Tech & internet

Être une start-up donne-t-il un «totem d'immunité» dans les médias?

Temps de lecture : 2 min

Un billet de blog résume l'exaspération croissante face à la manière dont certains modèles de travail popularisés par l'économie numérique souvent présentés comme innovants alors qu'ils fragilisent les salariés.

IMG_8047 / Manuel Schmalstieg via Flickr CC License By.
IMG_8047 / Manuel Schmalstieg via Flickr CC License By.

Sur le blog Marie & Julien, tenu par deux graphistes, on pouvait lire ce week-end une réaction exaspérée à un article paru dans Le Monde, et à ce qu’il révèle de notre rapport à l’économie numérique. Le quotidien s’est penché sur une jeune entreprise, dans tous les sens du terme, qui paraît encapsuler tous les paradoxes de l’époque. Dans un pavillon de la région parisienne, neuf jeunes informaticiens travaillent et vivent en commun, sous une forme à cheval entre la start-up et la «hacker house».


C’est d’ailleurs ce mélange des genres et ce grand écart entre les aspirations qui frappent l'auteur de l'article du Monde:

«À la frontière entre une flexibilité du travail d’inspiration libérale assumée, inspirée d’un modèle entrepreneurial porté par Emmanuel Macron, ministre de l'Économie, de l’Industrie et du Numérique, et la revendication d’une plus grande horizontalité dans les rapports hiérarchiques, défendue notamment par les “nuitdeboutistes”, le modèle du jeune entrepreneur est dans l’air du temps.»

«Disruption» et vieilles recettes

Pas de quoi donc s’enflammer au point de répondre, «Start-up de merde, vous devriez avoir honte», titre du billet de blog de Marie & Julien. Ce qui agace son auteur, c'est que les contournements du code du travail repérés dans l'article ne semblent plus choquer quiconque dès qu’on aborde le secteur high tech: «embauche» de stagiaires pour répondre à l’afflux de commandes, et donc occuper un poste de salarié, horaires nocturnes pour boucler les dossiers, travail le week-end, etc. Le «minimum syndical», si on ose dire, en la matière. «Le nœud du problème est là», note le blogueur:

«Toutes ses entreprises sont hyper innovantes quand il s’agit de disrupter la terre entière ou d’uberiser le boulot des autres, mais quand il s’agit de faire de l’argent, on revient aux bonnes vieilles recettes: on fait travailler la main d’œuvre la moins coûteuse et la plus qualifiée disponible sur le marché (ici des stagiaires) et on la paye le moins possible sans leur assurer non plus une sécurité de l’emploi (toute relative).»

«Le titre de l’article parle de “craquer les codes de l’entreprise”, alors que la seule chose sur laquelle ils ont craqué, c’est le code du travail», note encore le blogueur. Pas certain que le projet de ces jeunes diplômés mérite de cristalliser sur lui toutes les dérives d'un secteur. D'autant que le terme «hacker» est justement entouré de guillemets dans le titre, comme pour insister sur la distance qu'introduit le média avec le modèle suivi par cette start-up.

Germinal?

Mais au-delà de la situation précise de cette jeune entreprise, l’article du blog pose bien le problème que soulève l’économie dite «innovante» aux pouvoirs publics, à la société et à la presse: «Le mot “start-up” donne un espèce de totem d’immunité qui va faire que les journalistes auront trop peur de vous critiquer et les politiques trop peur de se questionner», et, par peur de passer pour «des gros has-been et de tuer une superbe innovation dans l’œuf», nous préférons «faire passer tout ça pour hyper cool et moderne, alors qu’on retourne doucement vers Germinal».

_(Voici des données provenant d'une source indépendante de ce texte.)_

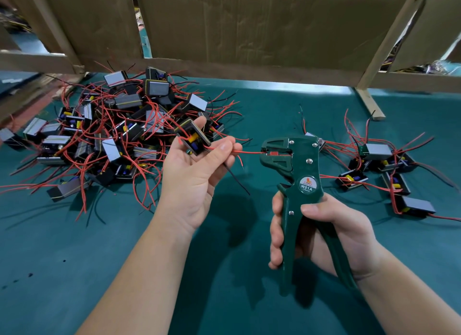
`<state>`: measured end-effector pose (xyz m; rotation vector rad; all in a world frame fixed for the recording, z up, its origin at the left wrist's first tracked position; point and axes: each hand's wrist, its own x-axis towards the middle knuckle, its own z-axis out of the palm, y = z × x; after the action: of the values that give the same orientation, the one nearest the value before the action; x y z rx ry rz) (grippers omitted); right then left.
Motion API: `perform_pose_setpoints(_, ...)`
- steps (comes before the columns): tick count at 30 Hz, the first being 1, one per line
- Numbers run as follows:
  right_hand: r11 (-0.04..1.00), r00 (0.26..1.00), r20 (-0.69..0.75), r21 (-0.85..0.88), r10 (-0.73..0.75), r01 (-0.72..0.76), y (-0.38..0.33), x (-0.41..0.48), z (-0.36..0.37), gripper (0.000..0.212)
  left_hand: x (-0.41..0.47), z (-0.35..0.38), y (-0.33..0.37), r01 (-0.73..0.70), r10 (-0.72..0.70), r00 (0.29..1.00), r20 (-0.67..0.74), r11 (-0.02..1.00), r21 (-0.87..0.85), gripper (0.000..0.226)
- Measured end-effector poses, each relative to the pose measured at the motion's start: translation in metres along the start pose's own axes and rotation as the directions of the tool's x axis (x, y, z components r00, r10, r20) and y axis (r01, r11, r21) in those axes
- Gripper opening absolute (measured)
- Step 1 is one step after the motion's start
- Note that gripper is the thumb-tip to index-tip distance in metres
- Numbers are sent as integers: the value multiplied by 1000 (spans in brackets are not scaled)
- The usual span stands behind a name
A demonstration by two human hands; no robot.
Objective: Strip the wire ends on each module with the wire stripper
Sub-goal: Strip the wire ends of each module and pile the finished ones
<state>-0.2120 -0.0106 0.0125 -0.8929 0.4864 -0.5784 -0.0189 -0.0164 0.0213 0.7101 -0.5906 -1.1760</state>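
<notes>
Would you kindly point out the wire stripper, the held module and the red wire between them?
wire stripper (306,184): head view, round label on its body.
held module (193,138): head view, its open face.
red wire (249,152): head view, mid-span before the tool's head.

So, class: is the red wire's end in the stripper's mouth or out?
In: the red wire leaves the left hand and enters the wire stripper.

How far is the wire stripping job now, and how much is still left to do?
Likely done: the small group of modules lying at the right. In hand: the left hand holds one module, its red wire fed into the wire stripper, gripped by the right hand. Left: its black wire, probably, and the big pile at the left.
</notes>
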Motion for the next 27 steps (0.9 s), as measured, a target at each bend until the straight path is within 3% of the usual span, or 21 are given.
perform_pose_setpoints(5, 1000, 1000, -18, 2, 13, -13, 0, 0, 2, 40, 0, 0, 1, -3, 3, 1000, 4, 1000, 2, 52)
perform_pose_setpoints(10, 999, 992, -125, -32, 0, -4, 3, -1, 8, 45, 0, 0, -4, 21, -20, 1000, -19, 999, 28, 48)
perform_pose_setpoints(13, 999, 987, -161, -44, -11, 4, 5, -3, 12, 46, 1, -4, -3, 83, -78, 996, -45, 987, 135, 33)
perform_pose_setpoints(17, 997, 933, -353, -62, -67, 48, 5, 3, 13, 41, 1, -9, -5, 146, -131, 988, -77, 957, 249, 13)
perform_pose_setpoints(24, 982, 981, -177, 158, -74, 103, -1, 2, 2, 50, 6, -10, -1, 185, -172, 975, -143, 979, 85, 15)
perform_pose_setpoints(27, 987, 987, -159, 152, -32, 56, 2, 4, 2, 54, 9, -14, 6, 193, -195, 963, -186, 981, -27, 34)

L'auteur du billet exhume opportunément un extrait de La Vérité si je mens 2 qui, quinze ans après, apparaît visionnaire dans sa manière de présenter la simple mention d'une «start-up» comme un «totem d'immunité» justement auprès des banquiers, des élus et des journalistes –spoiler: ce n'est pas exactement en ces termes que s'exprime le personnage incarné par José Garcia.